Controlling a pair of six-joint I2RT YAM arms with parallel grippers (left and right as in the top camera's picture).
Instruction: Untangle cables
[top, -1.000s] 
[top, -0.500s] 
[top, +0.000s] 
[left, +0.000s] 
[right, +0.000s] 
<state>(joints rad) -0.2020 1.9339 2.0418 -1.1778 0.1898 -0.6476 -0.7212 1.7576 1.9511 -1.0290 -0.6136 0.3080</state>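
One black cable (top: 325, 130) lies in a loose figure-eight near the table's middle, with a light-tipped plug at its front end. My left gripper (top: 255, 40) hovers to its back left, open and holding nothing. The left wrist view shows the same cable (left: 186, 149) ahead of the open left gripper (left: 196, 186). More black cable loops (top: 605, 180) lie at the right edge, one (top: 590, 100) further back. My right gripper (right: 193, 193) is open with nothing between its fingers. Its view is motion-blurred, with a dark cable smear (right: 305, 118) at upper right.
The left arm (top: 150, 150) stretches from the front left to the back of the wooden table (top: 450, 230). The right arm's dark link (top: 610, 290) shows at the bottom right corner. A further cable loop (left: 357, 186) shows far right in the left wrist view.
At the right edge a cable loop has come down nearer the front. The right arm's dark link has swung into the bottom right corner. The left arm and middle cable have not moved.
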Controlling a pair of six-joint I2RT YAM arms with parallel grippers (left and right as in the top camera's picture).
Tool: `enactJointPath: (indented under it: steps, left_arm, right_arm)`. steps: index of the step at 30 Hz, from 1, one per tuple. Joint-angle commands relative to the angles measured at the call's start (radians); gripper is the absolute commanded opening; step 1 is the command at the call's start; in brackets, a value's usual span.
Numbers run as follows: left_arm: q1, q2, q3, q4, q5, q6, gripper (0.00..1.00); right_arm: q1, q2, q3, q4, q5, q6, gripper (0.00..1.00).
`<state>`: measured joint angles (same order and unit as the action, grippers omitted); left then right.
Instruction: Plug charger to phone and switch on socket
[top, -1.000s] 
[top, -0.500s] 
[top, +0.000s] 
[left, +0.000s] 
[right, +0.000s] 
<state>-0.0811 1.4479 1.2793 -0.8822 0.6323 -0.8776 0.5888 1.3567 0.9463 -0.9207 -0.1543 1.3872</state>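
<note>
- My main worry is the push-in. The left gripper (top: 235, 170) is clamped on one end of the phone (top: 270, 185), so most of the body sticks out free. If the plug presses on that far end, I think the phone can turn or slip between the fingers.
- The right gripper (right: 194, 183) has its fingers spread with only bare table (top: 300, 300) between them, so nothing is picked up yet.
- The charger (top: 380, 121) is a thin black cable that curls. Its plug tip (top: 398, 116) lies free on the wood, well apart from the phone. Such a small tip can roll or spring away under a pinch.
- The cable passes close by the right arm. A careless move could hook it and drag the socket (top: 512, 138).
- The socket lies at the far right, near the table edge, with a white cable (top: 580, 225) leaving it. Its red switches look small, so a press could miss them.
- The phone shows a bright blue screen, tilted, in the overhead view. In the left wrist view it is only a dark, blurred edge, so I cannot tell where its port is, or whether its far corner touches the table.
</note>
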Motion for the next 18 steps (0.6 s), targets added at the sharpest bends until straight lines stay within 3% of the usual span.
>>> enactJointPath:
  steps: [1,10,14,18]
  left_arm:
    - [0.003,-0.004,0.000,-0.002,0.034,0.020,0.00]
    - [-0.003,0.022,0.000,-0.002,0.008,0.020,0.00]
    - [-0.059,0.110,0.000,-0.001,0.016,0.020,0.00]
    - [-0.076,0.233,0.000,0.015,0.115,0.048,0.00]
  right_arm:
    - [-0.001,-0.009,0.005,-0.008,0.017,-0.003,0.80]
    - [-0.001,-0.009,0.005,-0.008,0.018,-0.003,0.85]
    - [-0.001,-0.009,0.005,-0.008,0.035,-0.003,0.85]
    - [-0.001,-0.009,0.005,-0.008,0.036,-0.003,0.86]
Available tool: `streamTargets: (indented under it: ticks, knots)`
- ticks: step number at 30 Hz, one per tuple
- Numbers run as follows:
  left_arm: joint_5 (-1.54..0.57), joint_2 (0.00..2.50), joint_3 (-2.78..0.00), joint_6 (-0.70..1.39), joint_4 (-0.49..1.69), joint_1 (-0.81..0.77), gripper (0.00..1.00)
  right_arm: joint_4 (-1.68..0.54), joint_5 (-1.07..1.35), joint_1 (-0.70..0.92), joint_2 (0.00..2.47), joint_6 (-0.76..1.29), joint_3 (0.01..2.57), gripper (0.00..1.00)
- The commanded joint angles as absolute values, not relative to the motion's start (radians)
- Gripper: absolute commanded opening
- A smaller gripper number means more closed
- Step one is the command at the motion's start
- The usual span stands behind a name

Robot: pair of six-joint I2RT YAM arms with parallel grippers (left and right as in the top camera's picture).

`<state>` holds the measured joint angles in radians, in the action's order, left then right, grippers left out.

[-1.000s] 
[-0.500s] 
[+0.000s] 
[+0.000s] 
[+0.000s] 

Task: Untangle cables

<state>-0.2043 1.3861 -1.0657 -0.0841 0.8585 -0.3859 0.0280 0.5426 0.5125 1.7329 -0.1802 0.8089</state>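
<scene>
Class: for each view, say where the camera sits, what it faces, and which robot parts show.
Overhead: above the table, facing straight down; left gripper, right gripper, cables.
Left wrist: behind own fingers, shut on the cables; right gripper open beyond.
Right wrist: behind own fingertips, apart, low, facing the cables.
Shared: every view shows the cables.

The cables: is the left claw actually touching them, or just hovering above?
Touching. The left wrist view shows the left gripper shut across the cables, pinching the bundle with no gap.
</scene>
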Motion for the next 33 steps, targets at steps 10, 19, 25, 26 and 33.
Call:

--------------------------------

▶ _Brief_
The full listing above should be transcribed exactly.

▶ _Solution to this task_
Controlling a pair of six-joint I2RT YAM arms with parallel grippers (left and right as in the top camera's picture).
Instruction: Untangle cables
[top, -1.000s] 
[top, -0.500s] 
[top, +0.000s] 
[left, +0.000s] 
[right, +0.000s] 
<state>(joints rad) -0.2020 1.9339 2.0418 -1.1778 0.1898 -0.6476 -0.7212 1.7576 1.9511 -1.0290 -0.6136 0.3080</state>
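One black cable (top: 325, 130) lies in a loose figure-eight near the table's middle, with a light-tipped plug at its front end. My left gripper (top: 255, 40) hovers to its back left, open and holding nothing. The left wrist view shows the same cable (left: 186, 149) ahead of the open left gripper (left: 196, 186). More black cable loops (top: 605, 180) lie at the right edge, one (top: 590, 100) further back. My right gripper (right: 193, 193) is open with nothing between its fingers. Its view is motion-blurred, with a dark cable smear (right: 305, 118) at upper right.
The left arm (top: 150, 150) stretches from the front left to the back of the wooden table (top: 450, 230). The right arm's dark link (top: 610, 290) shows at the bottom right corner. A further cable loop (left: 357, 186) shows far right in the left wrist view.
At the right edge a cable loop has come down nearer the front. The right arm's dark link has swung into the bottom right corner. The left arm and middle cable have not moved.
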Controlling a pair of six-joint I2RT YAM arms with parallel grippers (left and right as in the top camera's picture).
Tool: `enactJointPath: (indented under it: steps, left_arm, right_arm)`. steps: index of the step at 30 Hz, from 1, one per tuple. Joint-angle commands relative to the angles measured at the call's start (radians); gripper is the absolute commanded opening; step 1 is the command at the call's start; in brackets, a value's usual span.
Numbers run as follows: left_arm: q1, q2, q3, q4, q5, q6, gripper (0.00..1.00); right_arm: q1, q2, q3, q4, q5, q6, gripper (0.00..1.00).
`<state>`: measured joint angles (same order and unit as the action, grippers omitted); left then right.
Instruction: Plug charger to phone and switch on socket
[top, -1.000s] 
[top, -0.500s] 
[top, +0.000s] 
[left, +0.000s] 
[right, +0.000s] 
<state>-0.0811 1.4479 1.2793 -0.8822 0.6323 -0.8776 0.5888 1.3567 0.9463 -0.9207 -0.1543 1.3872</state>
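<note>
- My main worry is the push-in. The left gripper (top: 235, 170) is clamped on one end of the phone (top: 270, 185), so most of the body sticks out free. If the plug presses on that far end, I think the phone can turn or slip between the fingers.
- The right gripper (right: 194, 183) has its fingers spread with only bare table (top: 300, 300) between them, so nothing is picked up yet.
- The charger (top: 380, 121) is a thin black cable that curls. Its plug tip (top: 398, 116) lies free on the wood, well apart from the phone. Such a small tip can roll or spring away under a pinch.
- The cable passes close by the right arm. A careless move could hook it and drag the socket (top: 512, 138).
- The socket lies at the far right, near the table edge, with a white cable (top: 580, 225) leaving it. Its red switches look small, so a press could miss them.
- The phone shows a bright blue screen, tilted, in the overhead view. In the left wrist view it is only a dark, blurred edge, so I cannot tell where its port is, or whether its far corner touches the table.
</note>
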Motion for the next 18 steps (0.6 s), targets added at the sharpest bends until straight lines stay within 3% of the usual span.
>>> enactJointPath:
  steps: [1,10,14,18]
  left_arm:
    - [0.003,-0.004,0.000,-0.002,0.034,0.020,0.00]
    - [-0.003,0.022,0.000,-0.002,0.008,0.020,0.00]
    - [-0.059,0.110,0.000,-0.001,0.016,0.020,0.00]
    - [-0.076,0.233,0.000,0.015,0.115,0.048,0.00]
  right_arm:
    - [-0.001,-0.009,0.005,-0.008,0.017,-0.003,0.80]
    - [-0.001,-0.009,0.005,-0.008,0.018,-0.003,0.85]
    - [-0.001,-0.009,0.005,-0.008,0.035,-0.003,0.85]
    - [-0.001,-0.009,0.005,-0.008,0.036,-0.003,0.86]
Available tool: `streamTargets: (indented under it: ticks, knots)`
- ticks: step number at 30 Hz, one per tuple
- Numbers run as follows:
  left_arm: joint_5 (-1.54..0.57), joint_2 (0.00..2.50), joint_3 (-2.78..0.00), joint_6 (-0.70..1.39), joint_4 (-0.49..1.69), joint_1 (-0.81..0.77), gripper (0.00..1.00)
  right_arm: joint_4 (-1.68..0.54), joint_5 (-1.07..1.35), joint_1 (-0.70..0.92), joint_2 (0.00..2.47), joint_6 (-0.76..1.29), joint_3 (0.01..2.57), gripper (0.00..1.00)
- The commanded joint angles as absolute values, not relative to the motion's start (radians)
- Gripper: absolute commanded opening
- A smaller gripper number means more closed
- Step one is the command at the motion's start
- The usual span stands behind a name

Robot: pair of six-joint I2RT YAM arms with parallel grippers (left and right as in the top camera's picture).

`<state>` holds the measured joint angles in radians, in the action's order, left then right, grippers left out.

[-1.000s] 
[-0.500s] 
[+0.000s] 
[+0.000s] 
[+0.000s] 

Task: Untangle cables

<state>-0.2043 1.3861 -1.0657 -0.0841 0.8585 -0.3859 0.0280 0.5426 0.5125 1.7329 -0.1802 0.8089</state>
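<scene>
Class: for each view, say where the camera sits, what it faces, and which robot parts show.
Overhead: above the table, facing straight down; left gripper, right gripper, cables.
Left wrist: behind own fingers, shut on the cables; right gripper open beyond.
Right wrist: behind own fingertips, apart, low, facing the cables.
Shared: every view shows the cables.

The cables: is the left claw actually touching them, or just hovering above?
Touching. The left wrist view shows the left gripper shut across the cables, pinching the bundle with no gap.
</scene>
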Motion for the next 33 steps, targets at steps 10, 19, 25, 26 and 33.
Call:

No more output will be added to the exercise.